Thundercloud, trembling and holding his hooves over his head, said, “Is the kid gone?” Shaking, Thundercloud rose to his hooves.
“His mom took him home,” she answered.
His shoulders dropped in relief. With his front hoof quivering, he raised it to remove his hood. His unkempt mane fell out. In front of him was an earth pony mare with a gray mane.
“You’ve frightened a lot of ponies in this town just by being here. Now I know it’s perfectly legal for you to live in the Everfree, but you can’t sleep on our public property.”
Thundercloud squinted in the brightness of the day, the uneasiness from the foal’s cries still making his limbs weak, he squinted, “Am I in trouble?”
“Only if you want it. Technically, there’s a fine, but I can look the other way if you tell us why you came here and slept in public like a vagrant.”
“I don’t have a good answer for that.” He blinked. “I guess I just came out here to watch the sunset. I fell asleep. Sorry.”
The clerk from the hostel approached the mare facing him. “Mayor,” she started, “he came to the desk last night and asked for somepony.”
“He did?” She squinted at him. “Do you know somepony here?”
Thundercloud shook his head. “I think he’s gone. Can I, I just go home now?”
A white pegasus mare landed in front of him. “I think I…”
“Huh? I thought they liquidated you?”
“What?’ The pegasus tilted her head.
“No, never mind, I thought you looked like somepony I knew.”

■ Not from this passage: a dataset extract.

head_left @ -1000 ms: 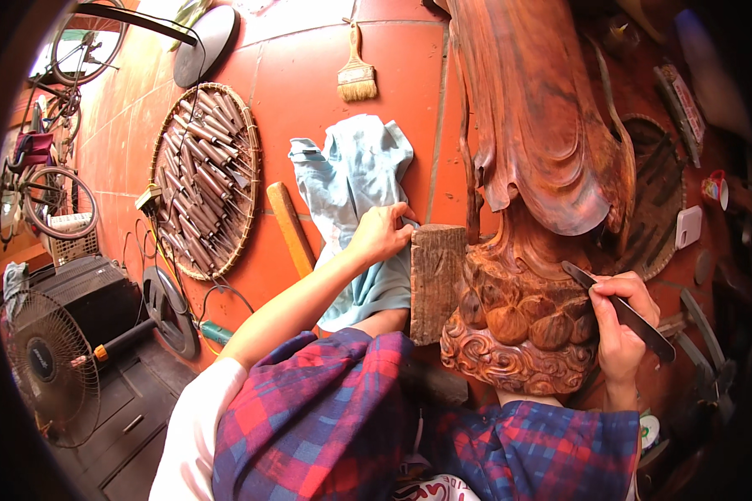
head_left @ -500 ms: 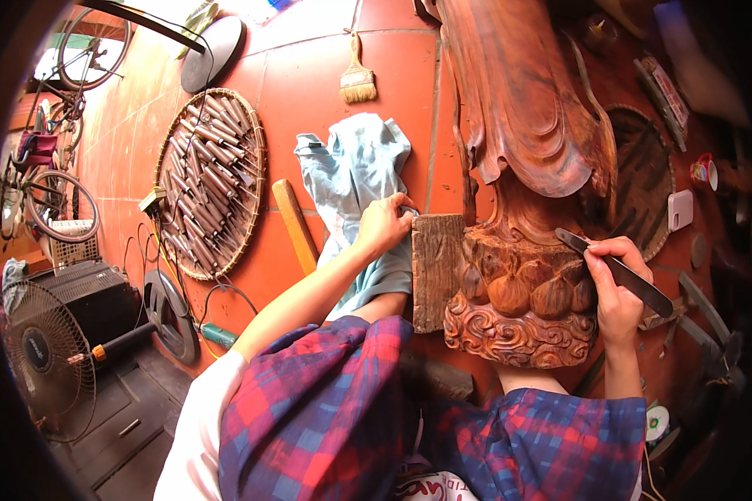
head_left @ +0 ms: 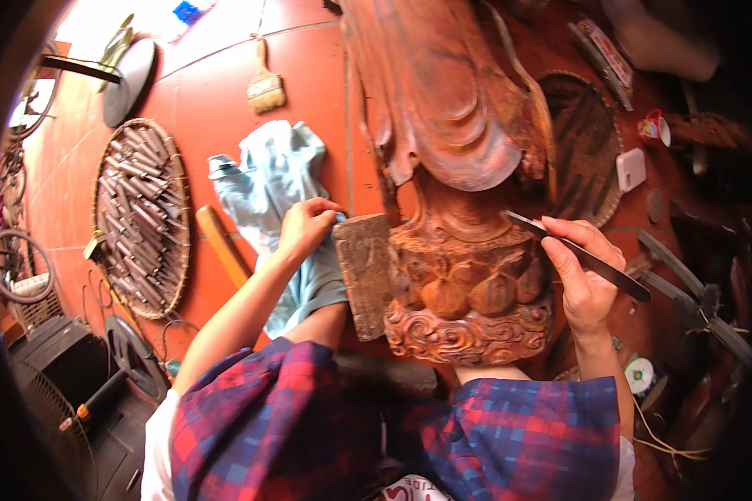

“Um, okay. Anyway, I saw a pony heading east this morning during my morning flying exercises. All he had were some saddle bags. I thought it was weird a pegasus was just walking..”
“East?!” Thundercloud exclaimed.
“Uh, yeah.”
“What did he look like?” Thundercloud pressed his face closer.
“Um, green was all I could tell!” she quavered,
“Stop telling him things!” a voice shouted.
“But he hasn’t done anything wrong!” another voice countered.
Thundercloud spread his wings and lifted off. Working muscles that he hadn’t maintained for years.
He flew into the air, huffing and wheezing. “You can do this, you’re a pegasus!” he demanded of himself as he fought the air. Coughing and wheezing, he fluttered toward the ground.
Just as he was about to quit, he felt a thermal rise underneath him. He left his wings extended and let the rising warm air spin him around. He closed his eyes and allowed the vortex to carry him wherever it may.